Fitzgerald is investigating who in the administration leaked Plame's identity. Her name was disclosed in a column by Robert Novak days after her husband, former Ambassador Joseph Wilson, impugned part of President Bush's justification for invading Iraq.
Wilson was sent to Africa by the Bush administration to investigate an intelligence claim that Saddam Hussein may have purchased yellowcake uranium from Niger in the late 1990s for use in nuclear weapons. Wilson said he could not verify the claim and criticized the administration for manipulating the intelligence to "exaggerate the Iraqi threat."
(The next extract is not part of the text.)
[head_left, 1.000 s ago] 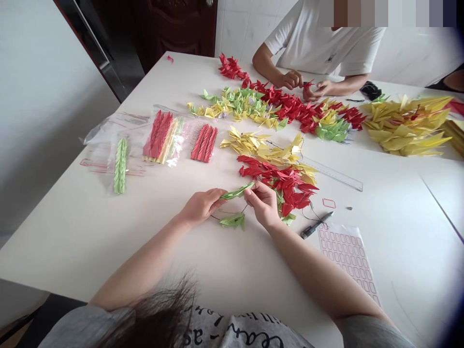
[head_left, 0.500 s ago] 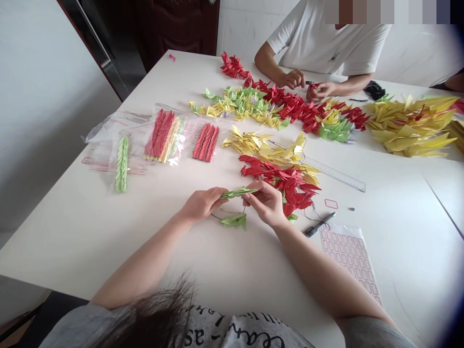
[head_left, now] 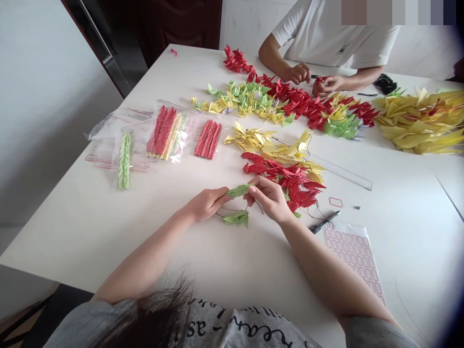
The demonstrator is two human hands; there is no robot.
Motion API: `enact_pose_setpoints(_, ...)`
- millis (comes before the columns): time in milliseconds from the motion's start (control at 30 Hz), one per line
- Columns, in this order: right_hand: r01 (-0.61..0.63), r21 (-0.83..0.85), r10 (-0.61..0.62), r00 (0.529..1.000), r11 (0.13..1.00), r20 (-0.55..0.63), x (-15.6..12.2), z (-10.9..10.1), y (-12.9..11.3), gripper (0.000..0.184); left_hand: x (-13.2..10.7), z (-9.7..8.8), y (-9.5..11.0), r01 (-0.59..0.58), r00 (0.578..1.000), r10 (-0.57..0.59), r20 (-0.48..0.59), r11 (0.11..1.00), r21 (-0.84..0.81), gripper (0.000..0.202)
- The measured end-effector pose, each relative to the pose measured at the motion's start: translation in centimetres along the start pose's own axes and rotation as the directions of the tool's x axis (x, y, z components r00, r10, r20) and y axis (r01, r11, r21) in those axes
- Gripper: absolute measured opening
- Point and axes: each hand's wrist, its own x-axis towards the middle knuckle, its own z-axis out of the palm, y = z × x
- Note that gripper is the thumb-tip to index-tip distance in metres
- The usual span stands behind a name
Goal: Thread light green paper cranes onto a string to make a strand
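My left hand (head_left: 206, 203) and my right hand (head_left: 270, 197) both pinch a folded green paper crane (head_left: 239, 190), one at each end, just above the white table (head_left: 90, 212). A thin dark thread runs from it down to a second green crane (head_left: 236, 218) lying on the table below my hands. Right behind my right hand lies a heap of red cranes (head_left: 290, 179), with yellow cranes (head_left: 268, 145) beyond it.
Clear bags of red, yellow and green folded strips (head_left: 163, 133) lie at the left. A ruler (head_left: 344, 172), a pen (head_left: 324, 222) and a sticker sheet (head_left: 353, 251) lie at the right. Across the table a person's hands (head_left: 315, 79) work among more cranes; a big yellow pile (head_left: 420, 121) lies far right.
My right hand has slid a little left along the green crane, which now looks shorter between my hands. The view has shifted slightly; the other person's hands keep working.
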Motion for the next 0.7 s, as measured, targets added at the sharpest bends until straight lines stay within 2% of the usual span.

Novak, whose column cited as sources two unidentified senior Bush administration officials, has refused to say whether he has testified before the grand jury or been subpoenaed. Novak has said he "will reveal all" after the matter is resolved and that it is wrong for the government to jail journalists.
Disclosure of an undercover intelligence officer's identity can be a federal crime if prosecutors can show the leak was intentional and the person who released that information knew of the officer's secret status.
Cooper spoke to White House deputy chief of staff Karl Rove after Wilson's public criticism of Bush and before Novak's column ran, according to Rove's lawyer, Robert Luskin, who denies that Rove leaked Plame's identity to anyone. Cooper's story mentioning Plame's name appeared after Novak's column. Miller did some reporting, but never wrote a story.
Among the witnesses Fitzgerald's investigators have questioned besides Bush and Cheney are Cheney's chief of staff, Lewis Libby; and former White House counsel Alberto Gonzales, who is now the attorney general.
Fitzgerald has said that his investigation is complete except for testimony from Cooper and Miller.